The period positivity movement has grown exponentially in recent years, as more women take an interest in their cycle. It’s almost weird now to not to use a tracker like Clue or Flo. We’ve spoken loads on Strong Women about how to eat and move to support better menstrual health, and there are any number of ethical and sustainable period companies out there offering innovative period pants, reusable cups and organic tampons. The wellness industry has rebranded periods into being a kind of self-care luxury – which (if you can afford to participate) is great. We should be celebrating every time a bleed happens, because that’s literally what our bodies are designed to do.
Why then does this narrative around periods disrupting fun still exist?
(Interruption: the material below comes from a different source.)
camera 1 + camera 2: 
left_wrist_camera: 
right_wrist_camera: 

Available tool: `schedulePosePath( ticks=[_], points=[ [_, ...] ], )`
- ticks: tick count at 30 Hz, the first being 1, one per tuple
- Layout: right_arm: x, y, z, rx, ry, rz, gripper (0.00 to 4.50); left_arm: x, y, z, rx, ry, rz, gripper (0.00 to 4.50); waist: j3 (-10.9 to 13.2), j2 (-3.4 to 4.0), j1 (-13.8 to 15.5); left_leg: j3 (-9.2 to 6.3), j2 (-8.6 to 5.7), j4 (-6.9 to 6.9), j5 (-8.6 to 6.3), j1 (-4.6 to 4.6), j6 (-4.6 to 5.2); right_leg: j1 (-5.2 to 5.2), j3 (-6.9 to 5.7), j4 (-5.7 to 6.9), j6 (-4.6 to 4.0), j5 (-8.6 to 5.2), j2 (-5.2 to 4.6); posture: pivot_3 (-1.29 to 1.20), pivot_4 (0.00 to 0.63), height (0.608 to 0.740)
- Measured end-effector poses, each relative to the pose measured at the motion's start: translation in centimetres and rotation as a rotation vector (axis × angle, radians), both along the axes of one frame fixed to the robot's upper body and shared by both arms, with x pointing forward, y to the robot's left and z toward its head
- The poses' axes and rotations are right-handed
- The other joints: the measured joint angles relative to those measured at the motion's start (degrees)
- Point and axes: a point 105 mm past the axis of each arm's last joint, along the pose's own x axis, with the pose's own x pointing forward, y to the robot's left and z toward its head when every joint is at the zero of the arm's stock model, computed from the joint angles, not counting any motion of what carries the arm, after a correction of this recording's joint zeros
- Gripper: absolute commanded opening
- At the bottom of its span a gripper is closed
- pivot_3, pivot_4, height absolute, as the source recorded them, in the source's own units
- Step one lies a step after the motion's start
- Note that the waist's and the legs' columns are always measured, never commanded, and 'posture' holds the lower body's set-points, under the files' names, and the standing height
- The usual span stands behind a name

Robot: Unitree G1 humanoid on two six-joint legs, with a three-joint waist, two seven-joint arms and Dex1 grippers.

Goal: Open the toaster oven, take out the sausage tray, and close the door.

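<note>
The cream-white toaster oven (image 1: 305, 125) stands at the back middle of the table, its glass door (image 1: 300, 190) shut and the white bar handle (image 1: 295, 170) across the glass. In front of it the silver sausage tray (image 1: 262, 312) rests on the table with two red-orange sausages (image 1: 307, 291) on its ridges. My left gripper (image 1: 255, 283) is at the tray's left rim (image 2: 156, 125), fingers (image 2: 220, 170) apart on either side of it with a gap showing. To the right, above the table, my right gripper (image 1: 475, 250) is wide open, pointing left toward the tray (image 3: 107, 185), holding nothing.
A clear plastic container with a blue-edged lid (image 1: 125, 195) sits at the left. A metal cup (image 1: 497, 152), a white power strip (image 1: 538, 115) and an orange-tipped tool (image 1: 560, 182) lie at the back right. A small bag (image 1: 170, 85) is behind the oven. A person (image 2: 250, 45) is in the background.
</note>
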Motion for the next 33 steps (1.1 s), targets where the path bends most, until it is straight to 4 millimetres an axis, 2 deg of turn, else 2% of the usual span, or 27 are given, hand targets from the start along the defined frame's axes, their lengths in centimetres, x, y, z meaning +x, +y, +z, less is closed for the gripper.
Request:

I was 16 in 2006 – 16 years ago – and pharmacists are still making a big deal of offering to put periods on hold so women can enjoy their holidays.
Obviously, everyone’s different and for someone who experiences incredibly heavy periods with a load of unpleasant symptoms, enjoying a holiday while bleeding might be an impossibility. It’s great that options exist for delaying nature, should one need to. But you do have to wonder: when are we going to stop thinking of periods as something to avoid? And why isn’t the onus on public facility providers, for example, to make society more period-friendly?